__What you need to do__. Each entry is to be retyped exactly as it appears. Leave the images out.

__Records contained in a dataset__.
--------------------------------
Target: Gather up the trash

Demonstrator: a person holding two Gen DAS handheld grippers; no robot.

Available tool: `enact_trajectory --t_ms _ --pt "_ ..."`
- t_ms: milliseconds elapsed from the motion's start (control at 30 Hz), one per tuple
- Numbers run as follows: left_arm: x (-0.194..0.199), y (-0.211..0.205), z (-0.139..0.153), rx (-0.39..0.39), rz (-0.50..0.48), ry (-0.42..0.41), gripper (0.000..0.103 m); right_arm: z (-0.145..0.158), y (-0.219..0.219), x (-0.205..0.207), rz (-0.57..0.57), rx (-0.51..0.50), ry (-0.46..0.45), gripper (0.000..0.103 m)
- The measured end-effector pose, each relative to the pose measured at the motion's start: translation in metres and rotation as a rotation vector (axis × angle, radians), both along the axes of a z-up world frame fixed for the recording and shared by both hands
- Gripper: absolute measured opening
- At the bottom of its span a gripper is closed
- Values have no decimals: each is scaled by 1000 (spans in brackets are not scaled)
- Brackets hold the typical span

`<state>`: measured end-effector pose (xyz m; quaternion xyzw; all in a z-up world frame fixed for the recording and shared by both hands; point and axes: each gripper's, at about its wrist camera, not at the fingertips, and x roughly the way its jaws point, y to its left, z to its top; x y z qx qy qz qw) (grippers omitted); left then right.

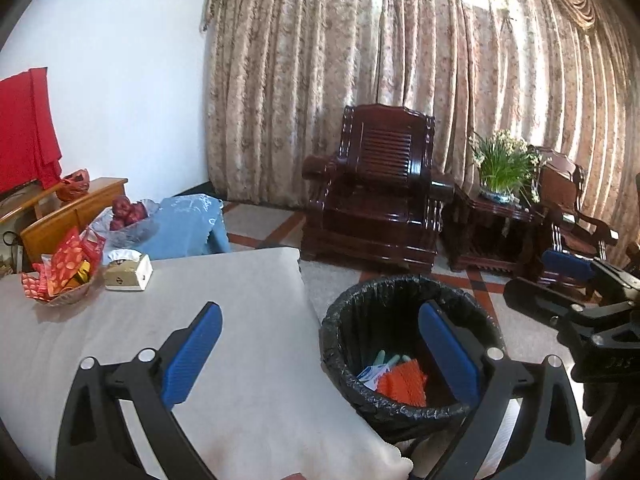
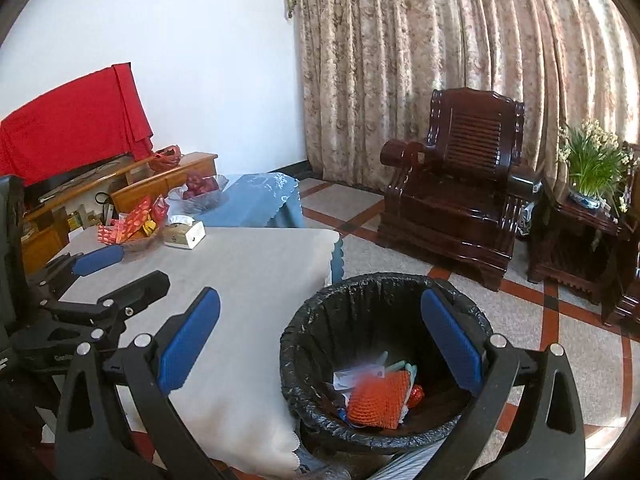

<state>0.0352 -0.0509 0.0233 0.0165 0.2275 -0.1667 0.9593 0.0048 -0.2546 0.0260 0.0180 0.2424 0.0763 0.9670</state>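
Left view: left tongs (image 1: 320, 344) spread wide, holding nothing, hanging over the edge of the surface (image 1: 240, 320) next to the bin (image 1: 404, 296); trash (image 1: 402, 382) sits inside the bin; right view: right tongs (image 2: 320, 340) also gaping and bare above the bin, so I'd guess the drop's done.

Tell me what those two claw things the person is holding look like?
Both look alike. The left gripper and right gripper each have two long flat fingers faced with textured blue pads, carried on black plastic arms with triangular cut-outs and round silver pivot bolts. No cables, sleeves or hands show; small pale lettering on one body is unreadable.
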Motion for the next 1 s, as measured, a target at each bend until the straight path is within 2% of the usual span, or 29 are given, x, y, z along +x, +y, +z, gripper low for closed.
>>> enact_trajectory --t_ms 1000 --pt "-12 11 8 -7 27 -16 97 6 5 -2 12 -15 -18 98"
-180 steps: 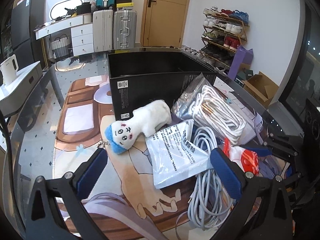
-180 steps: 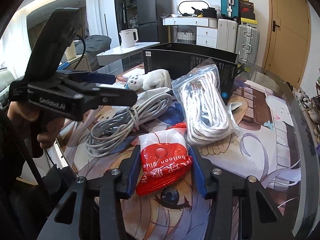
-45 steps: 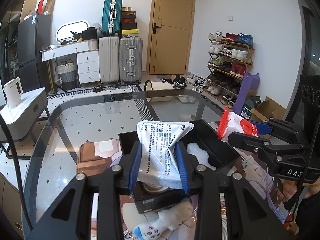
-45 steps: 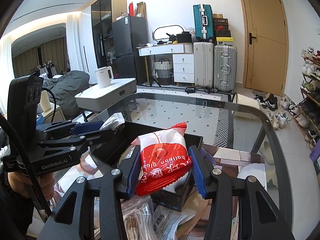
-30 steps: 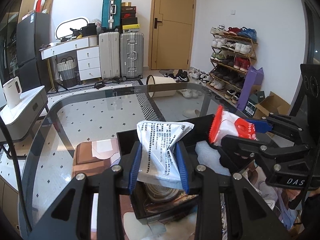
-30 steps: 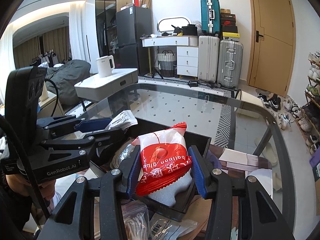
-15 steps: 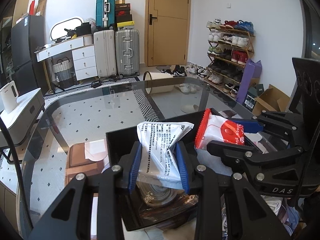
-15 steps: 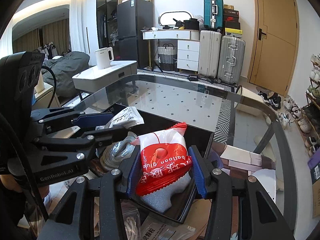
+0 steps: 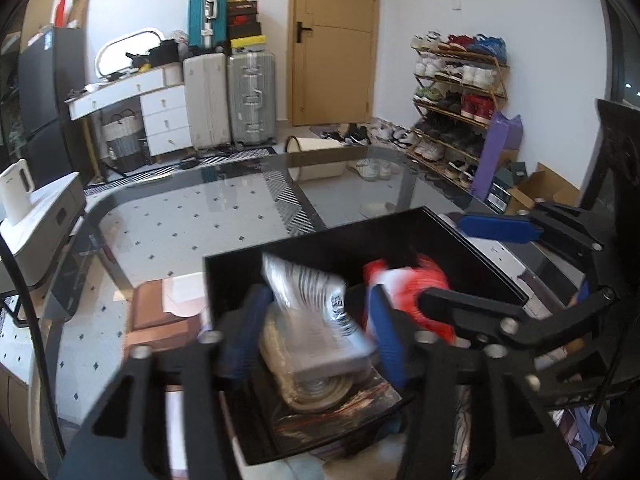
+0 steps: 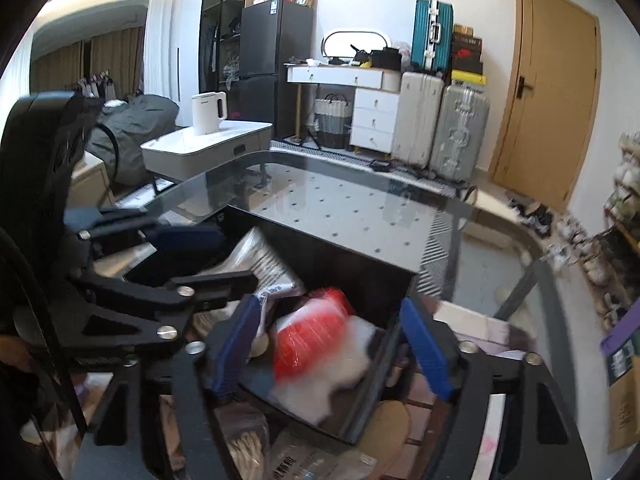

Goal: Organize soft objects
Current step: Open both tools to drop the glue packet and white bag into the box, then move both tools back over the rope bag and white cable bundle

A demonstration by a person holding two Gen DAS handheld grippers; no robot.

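Observation:
A black box (image 9: 472, 248) stands open on the glass table. My left gripper (image 9: 316, 332) is open above it; the white printed bag (image 9: 308, 296) is blurred, loose between the fingers, over a coiled cable (image 9: 316, 388). My right gripper (image 10: 328, 344) is open over the same box (image 10: 344, 252); the red and white packet (image 10: 312, 332) is blurred, free of the fingers, inside the box on white foam (image 10: 320, 384). The white bag shows there too (image 10: 260, 264).
The glass table edge (image 9: 224, 176) curves beyond the box. A bagged rope (image 10: 244, 436) and a printed bag (image 10: 304, 464) lie in front of the box. Suitcases (image 9: 228, 96), a shoe rack (image 9: 460, 92) and a kettle (image 10: 208, 112) stand around the room.
Both grippers have opened. The white bag and the red packet have left the fingers and are dropping into the black box. Both grippers have moved closer over the box.

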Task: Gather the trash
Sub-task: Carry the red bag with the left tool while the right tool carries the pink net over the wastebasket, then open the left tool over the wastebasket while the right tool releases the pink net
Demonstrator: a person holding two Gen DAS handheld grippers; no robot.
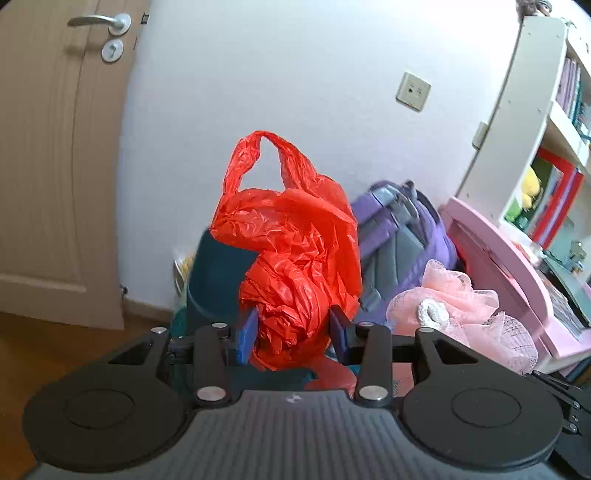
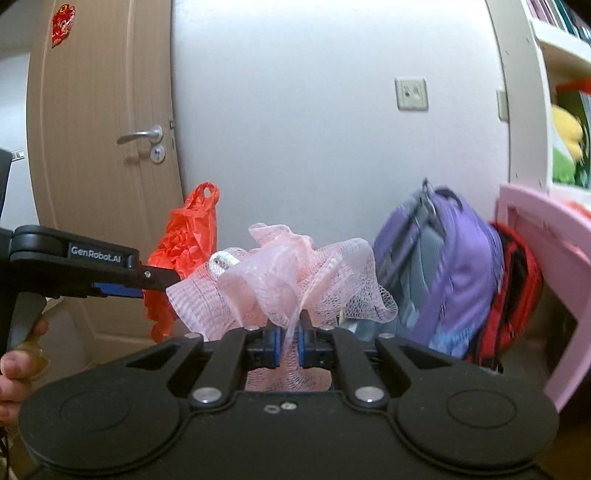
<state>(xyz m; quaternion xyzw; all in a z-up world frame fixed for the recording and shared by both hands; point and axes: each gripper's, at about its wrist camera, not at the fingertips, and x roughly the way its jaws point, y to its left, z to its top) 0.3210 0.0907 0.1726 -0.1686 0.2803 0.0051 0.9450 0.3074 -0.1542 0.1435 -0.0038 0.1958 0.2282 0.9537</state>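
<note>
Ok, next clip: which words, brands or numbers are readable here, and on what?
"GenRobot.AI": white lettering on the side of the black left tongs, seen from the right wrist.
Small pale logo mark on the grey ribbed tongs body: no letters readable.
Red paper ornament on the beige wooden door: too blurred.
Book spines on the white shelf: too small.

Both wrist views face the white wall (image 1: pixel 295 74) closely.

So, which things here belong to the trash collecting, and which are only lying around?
Part of the job:
- red plastic bag, held in the left gripper
- pink mesh sponge, held in the right gripper
- dark bin behind the bag

Only lying around:
- purple backpack
- red backpack
- pink desk
- door
- white shelf
</note>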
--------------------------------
__Problem solution__.
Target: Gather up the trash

Demonstrator: a person holding two Gen DAS handheld grippers; no robot.

Available tool: `enact_trajectory --t_ms _ --pt "_ ..."`
- t_ms: milliseconds elapsed from the motion's start (control at 30 Hz), one per tuple
- Numbers run as follows: left_arm: x (-0.194..0.199), y (-0.211..0.205), z (-0.139..0.153), rx (-0.39..0.39), rz (-0.50..0.48), ry (-0.42..0.41), gripper (0.000..0.103 m); right_arm: z (-0.145..0.158), y (-0.219..0.219), x (-0.205..0.207), rz (-0.57..0.57), rx (-0.51..0.50), ry (-0.46..0.45), gripper (0.000..0.103 m)
- The measured end-effector pose, each relative to the pose measured at the motion's start: translation in metres and rotation as a rotation vector (axis × angle, radians), both along the axes of a z-up world frame fixed for the recording and shared by both hands
- Gripper: absolute measured opening
- At the bottom of its span a gripper is closed
- Values have no decimals: each is scaled by 1000 (spans in brackets are not scaled)
- Brackets hold the typical span

`<state>`: measured end-effector pose (xyz m; quaternion xyzw; all in a z-up world frame fixed for the recording and shared by both hands; point and axes: each gripper's, at about its wrist camera, not at the fingertips, and x roughly the way its jaws point, y to its left, z to its top; x y z qx qy qz qw) (grippers omitted); left then right.


<state>0.0352 -0.0509 0.0233 0.0165 0.2275 -0.1667 0.9593 0.0048 -0.2546 0.0260 0.0180 0.2424 0.0763 0.9670</state>
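Left view: left tongs (image 1: 320, 344) spread wide, holding nothing, hanging over the edge of the surface (image 1: 240, 320) next to the bin (image 1: 404, 296); trash (image 1: 402, 382) sits inside the bin; right view: right tongs (image 2: 320, 340) also gaping and bare above the bin, so I'd guess the drop's done.

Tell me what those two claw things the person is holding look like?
Both look alike. The left gripper and right gripper each have two long flat fingers faced with textured blue pads, carried on black plastic arms with triangular cut-outs and round silver pivot bolts. No cables, sleeves or hands show; small pale lettering on one body is unreadable.
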Motion for the next 1 s, as measured, a target at each bend until the straight path is within 2% of the usual span, or 29 are given, x, y, z along +x, +y, +z, gripper low for closed.
>>> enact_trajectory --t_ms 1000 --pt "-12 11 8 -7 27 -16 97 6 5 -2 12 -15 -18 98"
-180 steps: 
-180 steps: 
-45 steps: 
-45 steps: 
-30 steps: 
-30 steps: 
-15 steps: 
-15 steps: 
+0 steps: 
+0 steps: 

Goal: Organize soft objects
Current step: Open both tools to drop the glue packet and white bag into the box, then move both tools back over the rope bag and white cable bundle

A demonstration by a person holding two Gen DAS handheld grippers; no robot.

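Observation:
A black box (image 9: 472, 248) stands open on the glass table. My left gripper (image 9: 316, 332) is open above it; the white printed bag (image 9: 308, 296) is blurred, loose between the fingers, over a coiled cable (image 9: 316, 388). My right gripper (image 10: 328, 344) is open over the same box (image 10: 344, 252); the red and white packet (image 10: 312, 332) is blurred, free of the fingers, inside the box on white foam (image 10: 320, 384). The white bag shows there too (image 10: 260, 264).
The glass table edge (image 9: 224, 176) curves beyond the box. A bagged rope (image 10: 244, 436) and a printed bag (image 10: 304, 464) lie in front of the box. Suitcases (image 9: 228, 96), a shoe rack (image 9: 460, 92) and a kettle (image 10: 208, 112) stand around the room.
Both grippers have opened. The white bag and the red packet have left the fingers and are dropping into the black box. Both grippers have moved closer over the box.
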
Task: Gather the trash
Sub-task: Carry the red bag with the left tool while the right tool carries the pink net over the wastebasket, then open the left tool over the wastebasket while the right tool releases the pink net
Demonstrator: a person holding two Gen DAS handheld grippers; no robot.
<state>(xyz m; quaternion xyzw; all in a z-up world frame fixed for the recording and shared by both hands; point and axes: each gripper's, at about its wrist camera, not at the fingertips, and x roughly the way its jaws point, y to its left, z to its top) 0.3210 0.0907 0.1726 -0.1686 0.2803 0.0051 0.9450 0.3074 -0.1542 0.1435 -0.0038 0.1958 0.2282 0.9537</state>
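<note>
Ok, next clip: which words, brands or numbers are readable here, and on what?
"GenRobot.AI": white lettering on the side of the black left tongs, seen from the right wrist.
Small pale logo mark on the grey ribbed tongs body: no letters readable.
Red paper ornament on the beige wooden door: too blurred.
Book spines on the white shelf: too small.

Both wrist views face the white wall (image 1: pixel 295 74) closely.

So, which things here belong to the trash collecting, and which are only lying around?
Part of the job:
- red plastic bag, held in the left gripper
- pink mesh sponge, held in the right gripper
- dark bin behind the bag

Only lying around:
- purple backpack
- red backpack
- pink desk
- door
- white shelf
</note>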

There is no more output for this exercise.